* _THE TASK_
Taking the line with "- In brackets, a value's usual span" as the first and the line with "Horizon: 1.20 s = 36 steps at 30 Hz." as the last, set down exactly every line in that range from the entries below, and no more.

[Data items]
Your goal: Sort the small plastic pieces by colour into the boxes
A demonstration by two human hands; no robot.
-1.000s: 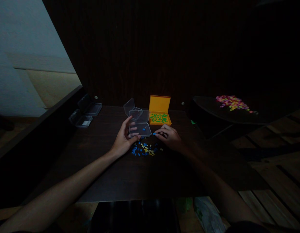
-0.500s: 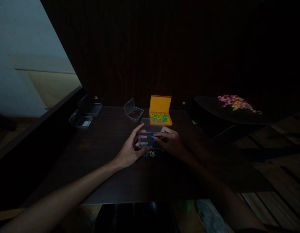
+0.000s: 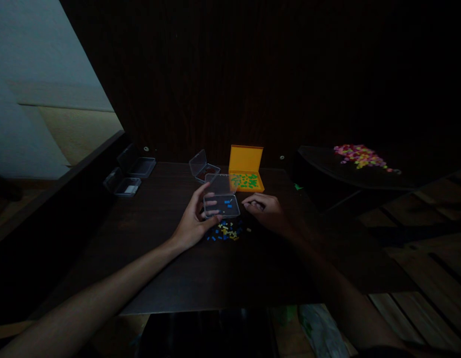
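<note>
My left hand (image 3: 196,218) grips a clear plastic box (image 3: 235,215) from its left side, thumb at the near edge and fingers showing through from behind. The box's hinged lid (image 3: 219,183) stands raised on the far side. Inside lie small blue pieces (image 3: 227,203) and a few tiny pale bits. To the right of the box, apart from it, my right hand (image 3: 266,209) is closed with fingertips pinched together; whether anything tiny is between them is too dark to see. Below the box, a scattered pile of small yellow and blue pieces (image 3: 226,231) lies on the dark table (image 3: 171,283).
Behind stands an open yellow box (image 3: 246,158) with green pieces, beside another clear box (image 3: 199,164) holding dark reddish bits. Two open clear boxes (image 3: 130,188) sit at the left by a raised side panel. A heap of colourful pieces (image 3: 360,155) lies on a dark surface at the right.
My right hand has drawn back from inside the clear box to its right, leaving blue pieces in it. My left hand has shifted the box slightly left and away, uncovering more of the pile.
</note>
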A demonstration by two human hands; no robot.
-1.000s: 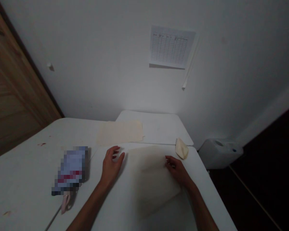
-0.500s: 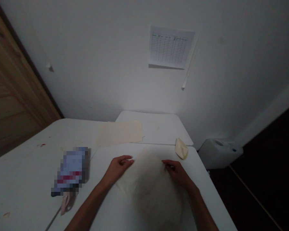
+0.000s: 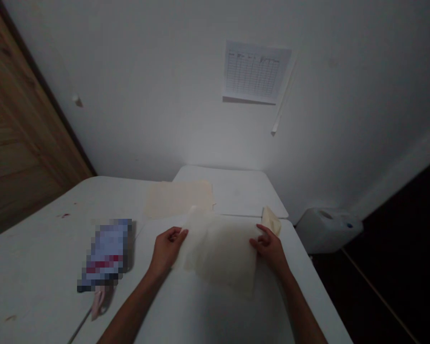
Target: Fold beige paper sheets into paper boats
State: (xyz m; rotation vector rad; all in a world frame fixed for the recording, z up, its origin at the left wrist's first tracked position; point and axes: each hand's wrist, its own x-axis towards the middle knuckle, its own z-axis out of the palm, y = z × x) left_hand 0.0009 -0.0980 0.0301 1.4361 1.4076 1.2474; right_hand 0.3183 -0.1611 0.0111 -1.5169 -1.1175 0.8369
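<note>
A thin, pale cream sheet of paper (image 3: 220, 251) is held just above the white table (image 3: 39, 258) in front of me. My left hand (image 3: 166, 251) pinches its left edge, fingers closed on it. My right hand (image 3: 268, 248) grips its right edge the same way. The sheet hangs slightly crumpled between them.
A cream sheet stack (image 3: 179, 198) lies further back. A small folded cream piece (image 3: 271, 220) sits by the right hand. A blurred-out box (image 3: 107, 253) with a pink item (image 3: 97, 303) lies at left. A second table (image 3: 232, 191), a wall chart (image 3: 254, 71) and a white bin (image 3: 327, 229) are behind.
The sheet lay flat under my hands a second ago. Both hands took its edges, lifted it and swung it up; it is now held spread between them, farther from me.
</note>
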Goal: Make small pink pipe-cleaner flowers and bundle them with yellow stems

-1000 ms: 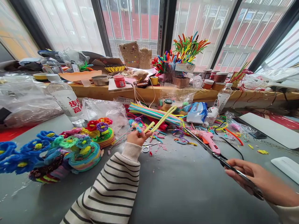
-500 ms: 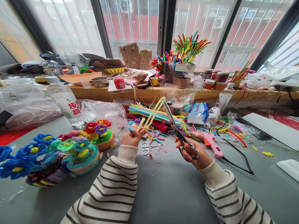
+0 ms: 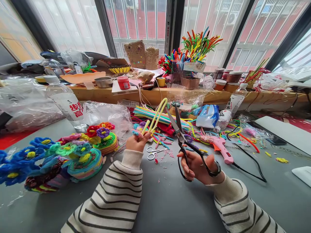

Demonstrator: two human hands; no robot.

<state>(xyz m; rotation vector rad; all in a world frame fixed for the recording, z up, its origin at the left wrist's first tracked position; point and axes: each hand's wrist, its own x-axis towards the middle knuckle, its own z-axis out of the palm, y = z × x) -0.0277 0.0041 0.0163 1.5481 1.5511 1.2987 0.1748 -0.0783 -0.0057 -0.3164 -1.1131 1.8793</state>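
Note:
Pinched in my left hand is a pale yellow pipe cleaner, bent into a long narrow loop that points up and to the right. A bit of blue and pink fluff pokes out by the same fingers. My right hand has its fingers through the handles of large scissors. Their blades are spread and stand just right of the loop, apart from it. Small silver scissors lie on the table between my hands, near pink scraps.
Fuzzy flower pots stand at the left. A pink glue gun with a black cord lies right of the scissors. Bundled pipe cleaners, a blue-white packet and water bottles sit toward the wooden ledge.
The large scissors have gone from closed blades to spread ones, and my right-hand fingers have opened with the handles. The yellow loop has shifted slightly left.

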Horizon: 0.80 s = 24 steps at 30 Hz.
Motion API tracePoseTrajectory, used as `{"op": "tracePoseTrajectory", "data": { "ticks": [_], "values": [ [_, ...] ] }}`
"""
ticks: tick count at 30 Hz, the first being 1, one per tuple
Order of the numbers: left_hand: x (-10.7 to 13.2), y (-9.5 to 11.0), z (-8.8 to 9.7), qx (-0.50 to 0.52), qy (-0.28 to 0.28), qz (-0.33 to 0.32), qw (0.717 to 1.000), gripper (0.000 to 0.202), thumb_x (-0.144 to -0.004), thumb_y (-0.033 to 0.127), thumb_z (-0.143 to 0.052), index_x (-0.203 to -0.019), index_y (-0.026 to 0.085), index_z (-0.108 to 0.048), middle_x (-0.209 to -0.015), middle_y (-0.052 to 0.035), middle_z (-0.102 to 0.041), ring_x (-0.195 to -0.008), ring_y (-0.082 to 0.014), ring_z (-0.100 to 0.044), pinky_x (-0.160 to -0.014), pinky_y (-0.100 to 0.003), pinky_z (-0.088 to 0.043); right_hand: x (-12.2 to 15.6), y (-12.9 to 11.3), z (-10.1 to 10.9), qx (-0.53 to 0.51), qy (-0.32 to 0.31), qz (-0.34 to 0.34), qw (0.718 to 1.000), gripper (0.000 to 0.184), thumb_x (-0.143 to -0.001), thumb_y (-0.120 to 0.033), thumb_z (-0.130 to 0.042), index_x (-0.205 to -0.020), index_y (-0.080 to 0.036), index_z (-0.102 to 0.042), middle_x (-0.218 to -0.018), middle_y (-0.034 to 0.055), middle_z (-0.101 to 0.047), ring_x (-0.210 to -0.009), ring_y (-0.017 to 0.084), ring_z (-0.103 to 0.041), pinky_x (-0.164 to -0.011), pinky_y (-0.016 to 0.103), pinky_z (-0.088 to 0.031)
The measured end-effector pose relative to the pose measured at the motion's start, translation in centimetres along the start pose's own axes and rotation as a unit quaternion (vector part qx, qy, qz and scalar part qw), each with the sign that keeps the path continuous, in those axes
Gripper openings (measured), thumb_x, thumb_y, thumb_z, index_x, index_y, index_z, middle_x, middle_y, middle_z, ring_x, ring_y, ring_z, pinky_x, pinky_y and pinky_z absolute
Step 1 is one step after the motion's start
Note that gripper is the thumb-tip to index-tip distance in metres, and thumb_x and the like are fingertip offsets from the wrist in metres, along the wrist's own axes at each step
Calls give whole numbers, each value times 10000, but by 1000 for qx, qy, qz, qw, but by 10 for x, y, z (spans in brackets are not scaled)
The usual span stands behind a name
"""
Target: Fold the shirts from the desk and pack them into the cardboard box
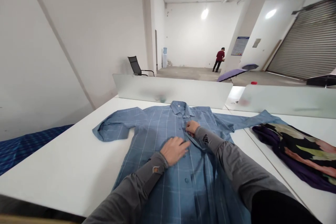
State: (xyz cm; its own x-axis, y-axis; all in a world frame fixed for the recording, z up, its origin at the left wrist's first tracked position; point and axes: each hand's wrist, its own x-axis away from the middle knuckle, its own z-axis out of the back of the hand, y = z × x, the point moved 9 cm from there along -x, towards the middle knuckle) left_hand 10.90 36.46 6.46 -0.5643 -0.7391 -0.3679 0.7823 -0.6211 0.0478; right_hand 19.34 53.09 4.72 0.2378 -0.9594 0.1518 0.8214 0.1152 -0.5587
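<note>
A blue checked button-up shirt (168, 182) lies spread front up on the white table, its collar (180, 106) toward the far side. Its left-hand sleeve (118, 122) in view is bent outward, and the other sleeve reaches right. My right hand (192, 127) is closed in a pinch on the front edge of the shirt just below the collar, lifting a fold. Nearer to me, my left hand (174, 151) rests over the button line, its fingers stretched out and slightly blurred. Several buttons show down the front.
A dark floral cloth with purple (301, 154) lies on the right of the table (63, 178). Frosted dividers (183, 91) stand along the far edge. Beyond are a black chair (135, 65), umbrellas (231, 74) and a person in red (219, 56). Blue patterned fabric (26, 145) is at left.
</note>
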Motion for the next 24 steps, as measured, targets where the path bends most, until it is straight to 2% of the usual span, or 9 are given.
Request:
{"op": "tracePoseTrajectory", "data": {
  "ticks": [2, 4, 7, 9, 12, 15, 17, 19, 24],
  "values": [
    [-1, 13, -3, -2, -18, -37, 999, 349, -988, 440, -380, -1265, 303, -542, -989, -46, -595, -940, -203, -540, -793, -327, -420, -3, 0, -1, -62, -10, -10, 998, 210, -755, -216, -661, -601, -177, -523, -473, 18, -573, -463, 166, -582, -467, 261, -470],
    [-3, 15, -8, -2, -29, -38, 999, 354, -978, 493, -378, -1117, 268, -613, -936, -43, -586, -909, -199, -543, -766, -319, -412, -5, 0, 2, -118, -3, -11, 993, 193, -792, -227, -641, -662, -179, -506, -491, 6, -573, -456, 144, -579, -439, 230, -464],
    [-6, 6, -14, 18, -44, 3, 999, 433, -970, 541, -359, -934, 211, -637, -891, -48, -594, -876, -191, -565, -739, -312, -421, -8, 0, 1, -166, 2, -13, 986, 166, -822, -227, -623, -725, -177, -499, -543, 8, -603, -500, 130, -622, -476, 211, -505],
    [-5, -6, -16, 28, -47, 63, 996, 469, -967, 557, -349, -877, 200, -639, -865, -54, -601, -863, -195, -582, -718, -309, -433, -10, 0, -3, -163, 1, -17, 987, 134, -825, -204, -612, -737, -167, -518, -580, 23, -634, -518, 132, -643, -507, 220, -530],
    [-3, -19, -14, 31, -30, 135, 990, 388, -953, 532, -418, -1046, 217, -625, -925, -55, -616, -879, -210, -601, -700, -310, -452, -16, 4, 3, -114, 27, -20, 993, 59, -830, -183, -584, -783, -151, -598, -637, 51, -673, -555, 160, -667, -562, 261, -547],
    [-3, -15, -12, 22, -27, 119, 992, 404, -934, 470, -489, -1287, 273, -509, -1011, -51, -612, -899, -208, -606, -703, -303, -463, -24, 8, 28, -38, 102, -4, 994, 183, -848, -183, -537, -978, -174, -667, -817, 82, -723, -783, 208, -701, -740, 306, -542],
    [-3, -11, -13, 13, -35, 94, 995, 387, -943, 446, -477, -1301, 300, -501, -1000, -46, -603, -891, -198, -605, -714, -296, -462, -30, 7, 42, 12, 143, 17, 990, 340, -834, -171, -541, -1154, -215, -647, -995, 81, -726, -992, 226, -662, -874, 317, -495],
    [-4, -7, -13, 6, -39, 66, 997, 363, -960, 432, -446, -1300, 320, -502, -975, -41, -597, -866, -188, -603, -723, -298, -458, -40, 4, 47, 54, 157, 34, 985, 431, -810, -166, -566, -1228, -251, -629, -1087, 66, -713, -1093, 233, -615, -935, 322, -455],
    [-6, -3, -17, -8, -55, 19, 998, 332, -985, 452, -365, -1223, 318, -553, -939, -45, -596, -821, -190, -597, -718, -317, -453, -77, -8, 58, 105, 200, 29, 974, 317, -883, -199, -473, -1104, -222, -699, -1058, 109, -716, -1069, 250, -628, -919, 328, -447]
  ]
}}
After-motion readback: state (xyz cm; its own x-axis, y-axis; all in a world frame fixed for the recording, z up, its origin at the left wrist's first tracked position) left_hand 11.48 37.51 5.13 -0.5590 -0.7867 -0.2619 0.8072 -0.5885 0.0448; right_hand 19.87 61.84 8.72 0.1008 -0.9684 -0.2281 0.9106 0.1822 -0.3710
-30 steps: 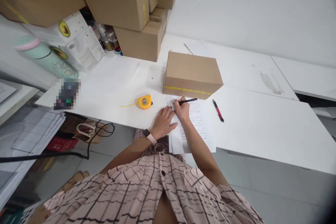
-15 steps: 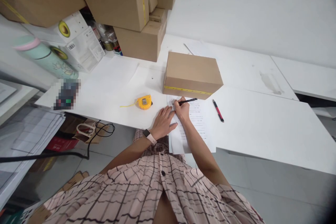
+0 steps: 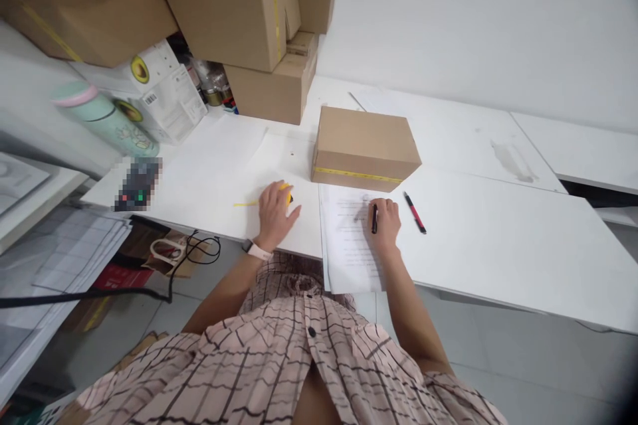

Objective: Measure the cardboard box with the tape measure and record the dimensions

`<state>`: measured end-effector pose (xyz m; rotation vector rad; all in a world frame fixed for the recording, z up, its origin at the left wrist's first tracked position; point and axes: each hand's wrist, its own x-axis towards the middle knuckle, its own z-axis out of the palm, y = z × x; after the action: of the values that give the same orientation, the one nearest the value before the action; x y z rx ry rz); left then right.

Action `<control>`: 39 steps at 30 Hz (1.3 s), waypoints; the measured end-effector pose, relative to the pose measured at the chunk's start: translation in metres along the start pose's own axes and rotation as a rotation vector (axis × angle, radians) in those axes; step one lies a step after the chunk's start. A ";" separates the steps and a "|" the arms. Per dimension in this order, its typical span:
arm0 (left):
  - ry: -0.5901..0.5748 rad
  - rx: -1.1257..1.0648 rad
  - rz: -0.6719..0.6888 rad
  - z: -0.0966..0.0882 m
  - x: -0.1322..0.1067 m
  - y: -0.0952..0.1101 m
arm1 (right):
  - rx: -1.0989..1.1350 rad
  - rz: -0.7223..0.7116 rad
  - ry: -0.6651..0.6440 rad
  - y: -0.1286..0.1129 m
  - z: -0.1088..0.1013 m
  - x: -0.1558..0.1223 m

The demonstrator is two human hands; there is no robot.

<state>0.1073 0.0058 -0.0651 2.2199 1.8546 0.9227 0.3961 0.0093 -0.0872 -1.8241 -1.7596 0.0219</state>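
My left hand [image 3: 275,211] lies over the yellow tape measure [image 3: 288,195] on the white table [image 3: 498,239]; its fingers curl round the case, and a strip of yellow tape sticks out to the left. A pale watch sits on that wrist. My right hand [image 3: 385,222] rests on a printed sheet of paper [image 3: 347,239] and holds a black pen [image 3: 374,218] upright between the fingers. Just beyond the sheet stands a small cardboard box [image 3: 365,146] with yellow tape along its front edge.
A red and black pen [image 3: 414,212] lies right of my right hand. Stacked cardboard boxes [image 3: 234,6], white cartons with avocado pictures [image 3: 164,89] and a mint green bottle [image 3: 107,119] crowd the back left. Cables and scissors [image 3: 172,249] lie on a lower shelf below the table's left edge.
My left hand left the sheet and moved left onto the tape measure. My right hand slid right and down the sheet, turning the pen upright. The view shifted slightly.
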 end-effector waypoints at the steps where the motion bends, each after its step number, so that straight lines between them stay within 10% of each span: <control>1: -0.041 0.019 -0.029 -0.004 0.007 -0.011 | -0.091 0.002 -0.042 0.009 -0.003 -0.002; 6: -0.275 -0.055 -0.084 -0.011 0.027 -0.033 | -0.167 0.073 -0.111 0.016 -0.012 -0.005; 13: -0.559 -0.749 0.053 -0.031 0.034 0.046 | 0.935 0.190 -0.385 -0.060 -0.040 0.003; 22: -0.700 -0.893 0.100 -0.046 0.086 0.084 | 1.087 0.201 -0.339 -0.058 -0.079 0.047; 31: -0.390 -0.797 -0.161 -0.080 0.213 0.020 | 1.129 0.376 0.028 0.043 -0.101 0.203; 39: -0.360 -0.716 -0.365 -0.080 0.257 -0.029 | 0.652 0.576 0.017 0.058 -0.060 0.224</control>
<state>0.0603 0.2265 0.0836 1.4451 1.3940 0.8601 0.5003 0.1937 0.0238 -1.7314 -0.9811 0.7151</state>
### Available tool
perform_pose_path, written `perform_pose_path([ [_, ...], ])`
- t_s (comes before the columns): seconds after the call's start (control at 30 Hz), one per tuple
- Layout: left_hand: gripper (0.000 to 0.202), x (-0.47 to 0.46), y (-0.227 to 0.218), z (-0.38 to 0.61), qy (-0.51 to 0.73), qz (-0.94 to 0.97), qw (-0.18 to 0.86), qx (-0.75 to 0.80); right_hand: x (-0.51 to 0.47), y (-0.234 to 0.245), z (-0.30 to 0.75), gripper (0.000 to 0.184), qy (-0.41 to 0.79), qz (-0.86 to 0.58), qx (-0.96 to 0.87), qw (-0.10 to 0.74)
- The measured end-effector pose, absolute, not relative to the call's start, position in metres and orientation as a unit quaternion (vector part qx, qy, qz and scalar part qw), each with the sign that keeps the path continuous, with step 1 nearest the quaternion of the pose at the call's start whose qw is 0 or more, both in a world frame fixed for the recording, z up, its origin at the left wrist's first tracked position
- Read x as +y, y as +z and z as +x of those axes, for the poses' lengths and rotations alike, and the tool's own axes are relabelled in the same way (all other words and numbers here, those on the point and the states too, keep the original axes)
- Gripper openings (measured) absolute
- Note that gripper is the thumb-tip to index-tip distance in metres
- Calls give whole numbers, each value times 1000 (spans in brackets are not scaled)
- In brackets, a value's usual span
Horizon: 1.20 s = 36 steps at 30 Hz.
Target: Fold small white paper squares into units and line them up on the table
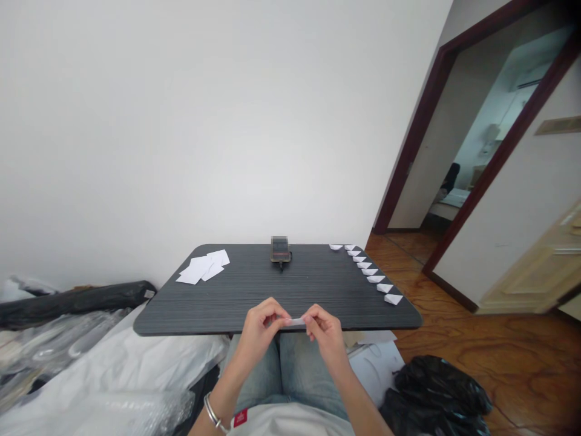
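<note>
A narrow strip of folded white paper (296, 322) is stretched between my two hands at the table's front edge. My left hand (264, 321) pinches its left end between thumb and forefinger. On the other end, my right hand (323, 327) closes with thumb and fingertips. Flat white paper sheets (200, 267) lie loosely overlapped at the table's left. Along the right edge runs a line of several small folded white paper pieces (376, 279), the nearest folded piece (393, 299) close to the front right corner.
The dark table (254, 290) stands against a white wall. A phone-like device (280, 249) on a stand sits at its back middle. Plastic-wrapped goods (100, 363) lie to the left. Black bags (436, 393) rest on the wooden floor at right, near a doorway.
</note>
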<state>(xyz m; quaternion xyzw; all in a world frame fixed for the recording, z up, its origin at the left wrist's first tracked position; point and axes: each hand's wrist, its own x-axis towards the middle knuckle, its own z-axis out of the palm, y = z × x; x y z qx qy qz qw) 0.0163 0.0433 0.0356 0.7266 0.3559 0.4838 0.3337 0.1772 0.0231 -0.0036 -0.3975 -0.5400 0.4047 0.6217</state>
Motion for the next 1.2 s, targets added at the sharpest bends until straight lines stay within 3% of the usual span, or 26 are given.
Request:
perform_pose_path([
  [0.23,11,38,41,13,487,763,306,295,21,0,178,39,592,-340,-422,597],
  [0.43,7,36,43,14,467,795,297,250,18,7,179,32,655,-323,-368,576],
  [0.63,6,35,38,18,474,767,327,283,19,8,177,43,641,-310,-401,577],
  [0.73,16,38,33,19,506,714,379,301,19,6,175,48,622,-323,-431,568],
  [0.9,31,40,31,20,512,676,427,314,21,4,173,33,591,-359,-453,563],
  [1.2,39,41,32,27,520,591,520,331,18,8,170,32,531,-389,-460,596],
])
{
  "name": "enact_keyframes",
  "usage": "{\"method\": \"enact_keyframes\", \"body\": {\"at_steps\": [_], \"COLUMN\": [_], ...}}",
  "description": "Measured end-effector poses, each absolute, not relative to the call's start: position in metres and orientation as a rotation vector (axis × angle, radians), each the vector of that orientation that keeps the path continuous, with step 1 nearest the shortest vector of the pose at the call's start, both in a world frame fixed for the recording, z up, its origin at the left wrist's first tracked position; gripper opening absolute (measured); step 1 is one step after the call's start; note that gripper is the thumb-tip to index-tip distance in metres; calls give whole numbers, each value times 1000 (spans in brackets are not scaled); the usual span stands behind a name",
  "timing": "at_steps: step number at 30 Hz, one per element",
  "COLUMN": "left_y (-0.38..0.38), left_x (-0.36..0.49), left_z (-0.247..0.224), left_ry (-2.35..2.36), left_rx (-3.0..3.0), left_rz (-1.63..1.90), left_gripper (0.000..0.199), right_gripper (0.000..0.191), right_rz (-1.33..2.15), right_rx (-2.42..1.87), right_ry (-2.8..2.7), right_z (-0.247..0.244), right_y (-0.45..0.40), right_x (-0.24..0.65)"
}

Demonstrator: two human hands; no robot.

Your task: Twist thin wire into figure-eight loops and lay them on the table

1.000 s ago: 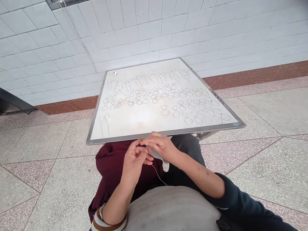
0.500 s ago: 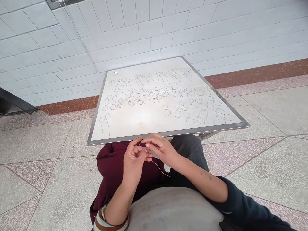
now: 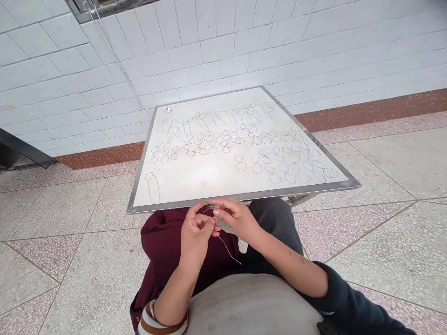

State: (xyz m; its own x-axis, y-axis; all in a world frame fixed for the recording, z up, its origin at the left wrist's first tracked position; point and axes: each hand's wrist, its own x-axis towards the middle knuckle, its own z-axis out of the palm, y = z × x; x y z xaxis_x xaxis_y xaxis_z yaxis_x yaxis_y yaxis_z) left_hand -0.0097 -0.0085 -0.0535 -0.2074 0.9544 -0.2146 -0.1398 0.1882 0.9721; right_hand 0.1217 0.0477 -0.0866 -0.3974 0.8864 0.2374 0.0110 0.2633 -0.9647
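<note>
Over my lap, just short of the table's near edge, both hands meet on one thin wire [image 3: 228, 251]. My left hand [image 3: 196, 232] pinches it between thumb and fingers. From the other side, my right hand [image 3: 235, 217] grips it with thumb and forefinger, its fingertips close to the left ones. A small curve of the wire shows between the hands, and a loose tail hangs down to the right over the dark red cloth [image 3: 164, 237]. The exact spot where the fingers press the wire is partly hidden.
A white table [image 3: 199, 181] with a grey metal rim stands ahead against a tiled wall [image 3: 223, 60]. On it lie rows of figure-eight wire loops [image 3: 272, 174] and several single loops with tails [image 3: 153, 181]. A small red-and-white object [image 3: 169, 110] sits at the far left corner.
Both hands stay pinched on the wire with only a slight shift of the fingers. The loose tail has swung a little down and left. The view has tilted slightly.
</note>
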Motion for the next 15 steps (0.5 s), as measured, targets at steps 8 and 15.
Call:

* _SOLUTION TO THIS PROBLEM_
- In brackets, a value's usual span
Horizon: 1.20 s = 36 steps at 30 Hz.

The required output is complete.